● **Required work**
Look through the material below. Return exactly the lines from the one with "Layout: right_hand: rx" through the one with "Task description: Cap", both included.

════════

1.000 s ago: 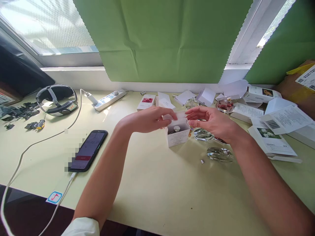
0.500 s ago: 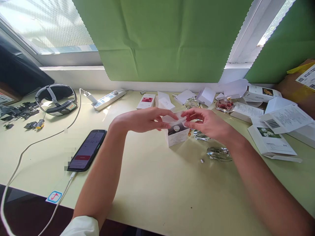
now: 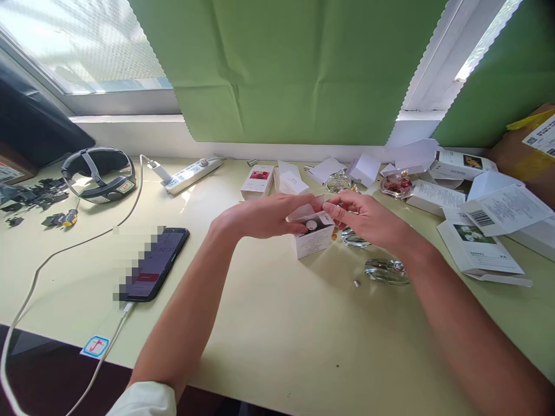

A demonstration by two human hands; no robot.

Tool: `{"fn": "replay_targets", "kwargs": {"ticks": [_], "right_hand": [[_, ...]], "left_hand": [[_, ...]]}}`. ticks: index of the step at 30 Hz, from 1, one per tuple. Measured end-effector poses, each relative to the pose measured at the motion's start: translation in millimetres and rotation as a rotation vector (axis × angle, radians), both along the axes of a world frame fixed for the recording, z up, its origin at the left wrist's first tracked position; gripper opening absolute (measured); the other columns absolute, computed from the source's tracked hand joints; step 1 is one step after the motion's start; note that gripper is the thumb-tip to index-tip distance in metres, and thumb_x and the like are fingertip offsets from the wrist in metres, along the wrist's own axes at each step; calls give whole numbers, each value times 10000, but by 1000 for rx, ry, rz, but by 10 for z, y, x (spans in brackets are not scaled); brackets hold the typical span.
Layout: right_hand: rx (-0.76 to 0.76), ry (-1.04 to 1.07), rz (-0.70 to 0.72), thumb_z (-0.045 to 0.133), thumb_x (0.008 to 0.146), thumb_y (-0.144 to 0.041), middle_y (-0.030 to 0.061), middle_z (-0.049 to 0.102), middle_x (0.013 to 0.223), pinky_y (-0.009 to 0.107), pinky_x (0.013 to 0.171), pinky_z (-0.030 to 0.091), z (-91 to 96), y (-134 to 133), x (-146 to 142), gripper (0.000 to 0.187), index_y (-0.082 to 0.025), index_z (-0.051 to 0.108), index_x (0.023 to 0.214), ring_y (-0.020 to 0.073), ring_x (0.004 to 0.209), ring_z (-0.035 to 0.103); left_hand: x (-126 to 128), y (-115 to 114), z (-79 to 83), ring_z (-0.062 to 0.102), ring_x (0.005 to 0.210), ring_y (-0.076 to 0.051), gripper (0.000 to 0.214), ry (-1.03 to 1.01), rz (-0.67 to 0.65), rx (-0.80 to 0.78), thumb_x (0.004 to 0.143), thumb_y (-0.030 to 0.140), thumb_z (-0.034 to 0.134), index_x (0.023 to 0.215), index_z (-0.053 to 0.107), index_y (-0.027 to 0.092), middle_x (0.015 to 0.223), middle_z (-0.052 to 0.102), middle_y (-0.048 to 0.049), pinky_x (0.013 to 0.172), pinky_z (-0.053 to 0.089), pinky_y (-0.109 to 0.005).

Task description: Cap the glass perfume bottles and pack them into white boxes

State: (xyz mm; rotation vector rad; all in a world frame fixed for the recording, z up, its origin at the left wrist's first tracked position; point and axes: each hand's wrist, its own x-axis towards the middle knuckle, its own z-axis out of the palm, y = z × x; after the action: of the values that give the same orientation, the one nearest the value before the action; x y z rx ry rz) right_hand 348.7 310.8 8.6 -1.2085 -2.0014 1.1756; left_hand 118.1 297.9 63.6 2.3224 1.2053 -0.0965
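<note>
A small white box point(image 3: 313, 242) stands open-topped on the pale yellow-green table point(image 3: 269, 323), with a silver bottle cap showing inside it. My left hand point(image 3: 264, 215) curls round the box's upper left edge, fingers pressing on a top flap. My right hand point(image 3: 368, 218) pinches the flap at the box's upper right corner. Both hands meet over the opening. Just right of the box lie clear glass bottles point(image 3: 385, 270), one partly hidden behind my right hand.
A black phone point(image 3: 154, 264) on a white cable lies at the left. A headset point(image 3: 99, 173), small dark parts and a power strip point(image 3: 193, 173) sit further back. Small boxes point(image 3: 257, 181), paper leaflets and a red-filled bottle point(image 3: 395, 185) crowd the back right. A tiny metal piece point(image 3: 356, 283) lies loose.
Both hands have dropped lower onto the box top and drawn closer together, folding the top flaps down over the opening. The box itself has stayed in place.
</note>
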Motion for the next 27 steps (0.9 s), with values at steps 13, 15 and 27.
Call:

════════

● **Finished exercise**
Layout: right_hand: rx (-0.76 to 0.76), ry (-1.04 to 1.07), rz (-0.70 to 0.72), thumb_z (-0.045 to 0.133), thumb_x (0.008 to 0.146), thumb_y (-0.144 to 0.041), middle_y (-0.030 to 0.061), middle_z (-0.049 to 0.102), middle_x (0.013 to 0.223), pinky_y (-0.009 to 0.107), pinky_x (0.013 to 0.171), pinky_z (-0.030 to 0.091), z (-91 to 96), y (-134 to 133), x (-146 to 142), gripper (0.000 to 0.187), index_y (-0.082 to 0.025), index_z (-0.051 to 0.108), index_x (0.023 to 0.214), ring_y (-0.020 to 0.073), ring_x (0.004 to 0.209), ring_z (-0.035 to 0.103); left_hand: x (-126 to 128), y (-115 to 114), z (-79 to 83), ring_z (-0.062 to 0.102), ring_x (0.005 to 0.210), ring_y (-0.076 to 0.051), gripper (0.000 to 0.214), ry (-1.03 to 1.01), rz (-0.67 to 0.65), rx (-0.80 to 0.78), thumb_x (0.004 to 0.143), thumb_y (-0.030 to 0.140), thumb_z (-0.034 to 0.134), index_x (0.023 to 0.215), index_z (-0.053 to 0.107), index_y (-0.027 to 0.092), middle_x (0.015 to 0.223), middle_z (-0.052 to 0.102), middle_y (-0.048 to 0.049), pinky_x (0.013 to 0.172), pinky_z (-0.053 to 0.089), pinky_y (-0.109 to 0.005).

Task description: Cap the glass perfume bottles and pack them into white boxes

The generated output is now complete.